You are viewing a plain text version of this content. The canonical link for it is here.
Posted to dev@flink.apache.org by Mason Chen <ma...@gmail.com> on 2023/04/06 04:29:15 UTC

Re: [ANNOUNCE] Kafka Connector Code Removal from apache/flink:main branch and code freezing

Hi all,

I am looking for feedback on removing Kafka code from apache/flink:master:
https://issues.apache.org/jira/browse/FLINK-30859. If it wasn't clear, this
involves moving more documentation, Kafka examples, Kafka related formats,
and test related code to the new repo.

Regarding the Kafka related formats, I would like to see if anyone has any
objections, as it is not as straightforward as moving modules to the
external repo.

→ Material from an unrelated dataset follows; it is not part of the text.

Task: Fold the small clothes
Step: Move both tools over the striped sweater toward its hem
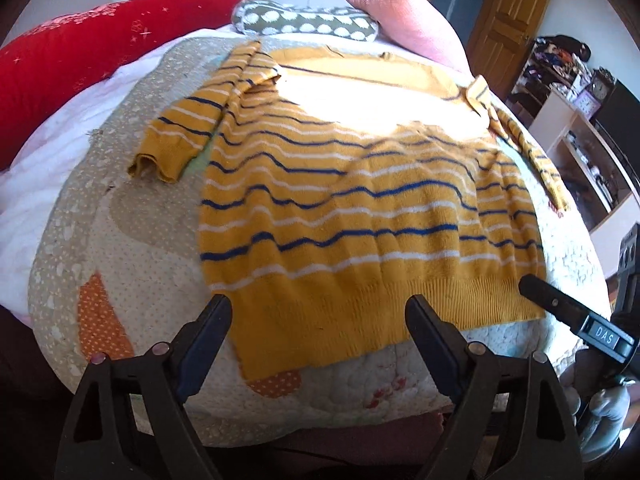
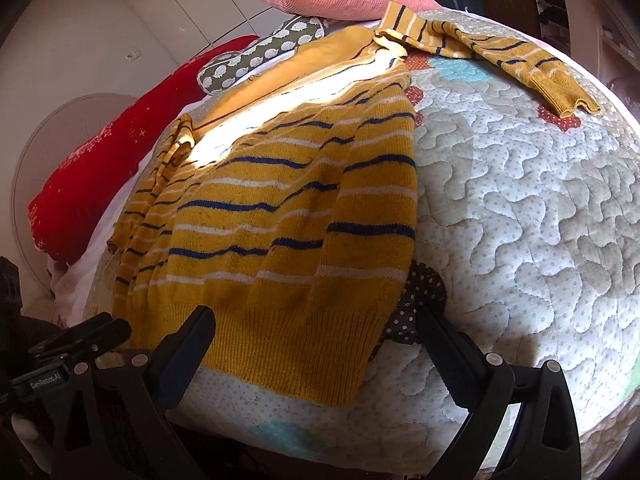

This required moving the confluent-avro and debezium-json
code from the flink-formats into new modules. The confluent-avro part is
straightforward and it is relocated under a new module called
flink-formats-kafka. However, the debezium-json code required moving only
the debezium part of flink-json and the artifactId has been changed to
"flink-json-debezium". The code for debezium format is unfortunately
scattered across multiple modules (flink-avro-confluent-registry +
flink-json) leading to this situation and it is not obvious since debezium
code doesn't have an explicit Kafka dependency. Thanks to Gordon for
catching this!

I would suggest:
1. Move the debezium part of flink-json to external repo.
2. Create a new module under the external repo called
flink-formats-kafka/flink-json-debezium where code will be located under
artifactId `flink-json-debezium`. Update documentation so SQL users refer
to this new artifact for the pluggable format.
3. Not remove debezium code from apache/flink:master to preserve backward
compatibility for the flink-json dependency. Mark the code as deprecated to
signal that new code contributions should go to the external repo.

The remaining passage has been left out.